== WHAT NEEDS TO BE DONE ==
Reproduce exactly, and solely, the lines running from the top of the data below through the line with "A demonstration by", both inclusive. Omit pictures.

= = = =

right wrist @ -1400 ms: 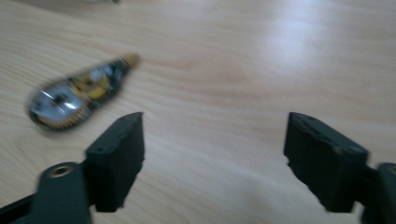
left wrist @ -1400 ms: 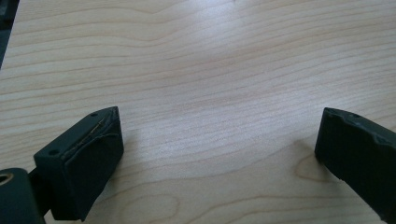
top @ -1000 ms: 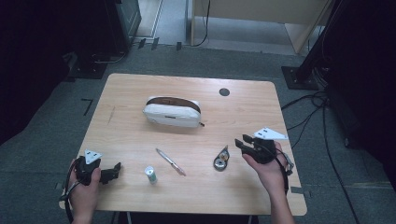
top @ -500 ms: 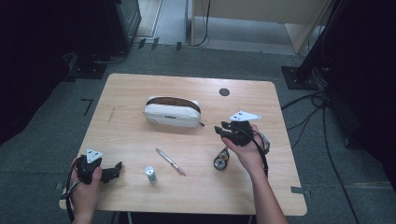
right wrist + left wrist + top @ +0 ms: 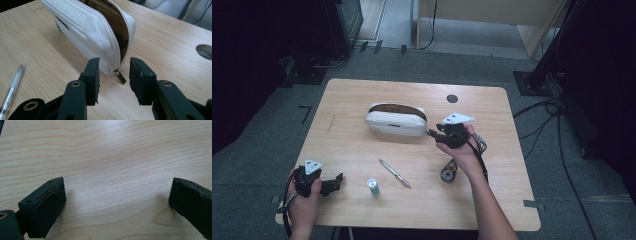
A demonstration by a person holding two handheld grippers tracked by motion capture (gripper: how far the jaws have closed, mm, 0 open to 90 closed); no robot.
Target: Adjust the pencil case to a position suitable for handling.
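Lower left of high view: left gripper in hand, low on light wooden table, black jaws pointing right, spread wide, nothing between. Left gripper view confirms: two black pads far apart at bottom corners, bare wood grain in the gap. Just right of it, lower centre: small silver cylindrical cap-like object standing upright, clear of the gripper. Next right: slim pen, silver with reddish tip, lying diagonally, upper left to lower right, touching nothing. Centre, above the pen: white fabric zip pouch with brown lining, lying lengthwise, zip open along the top, brown interior visible. Right of centre: right gripper in hand, grey three-cornered plate on top, jaws aimed left at the pouch's right end. Right gripper view: jaws partly apart, pads either side of small brass zip pull hanging at the pouch's near end; pull in the gap, pads not pressing on it, so released, gripping nothing. Pen at left edge of that view. Below the right hand in high view: small round dark metal object with a short stem, part hidden by the wrist, type unclear. Upper right of tabletop: dark round hole.
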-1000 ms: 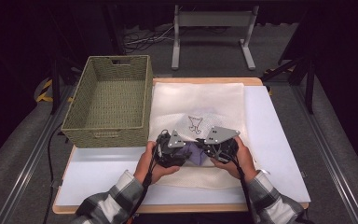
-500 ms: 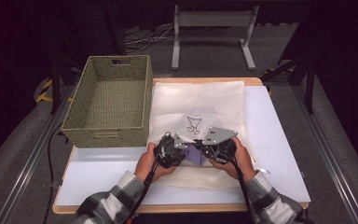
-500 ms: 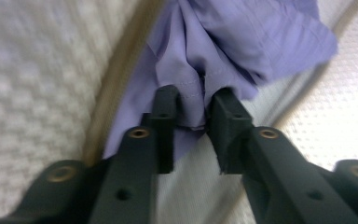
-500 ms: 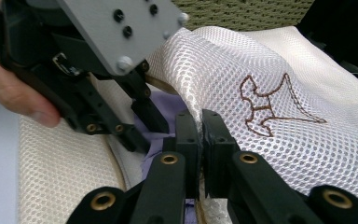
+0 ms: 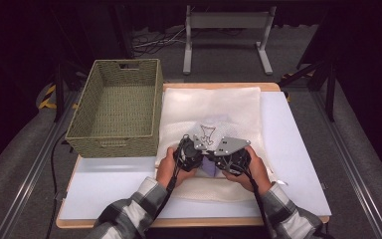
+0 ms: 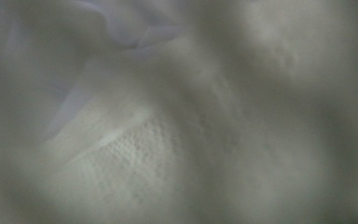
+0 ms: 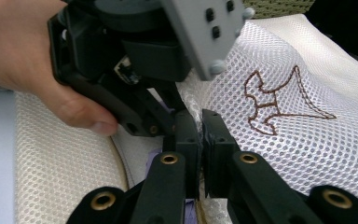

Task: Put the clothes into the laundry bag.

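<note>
A white mesh laundry bag (image 5: pixel 214 112), embroidered with a brown outline motif (image 7: pixel 279 100), is spread on the white table (image 5: pixel 298 149), right of centre. Lilac cloth (image 5: pixel 210 167) is seen at its near opening. The left gripper (image 5: pixel 199 155), shifted right since the earlier frame, has just been closing on mesh. The right gripper (image 7: pixel 201 133) is clamped on the mesh edge. A woven basket (image 5: pixel 114 107) stands left.

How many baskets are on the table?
1. The woven green basket sits on the table's left side, right beside the white mesh bag the two grippers are working on. No other basket is in sight.
</note>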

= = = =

== SOLUTION FOR THIS PROBLEM ==
right wrist @ -1400 ms: 
left wrist @ -1400 ms: 
top @ -1000 ms: 
top @ -500 ms: 
right wrist + left wrist + top @ +0 ms: 
A demonstration by a person holding two handheld grippers tracked by motion capture (gripper: how far the jaws have closed, mm, 0 open to 90 closed); no robot.

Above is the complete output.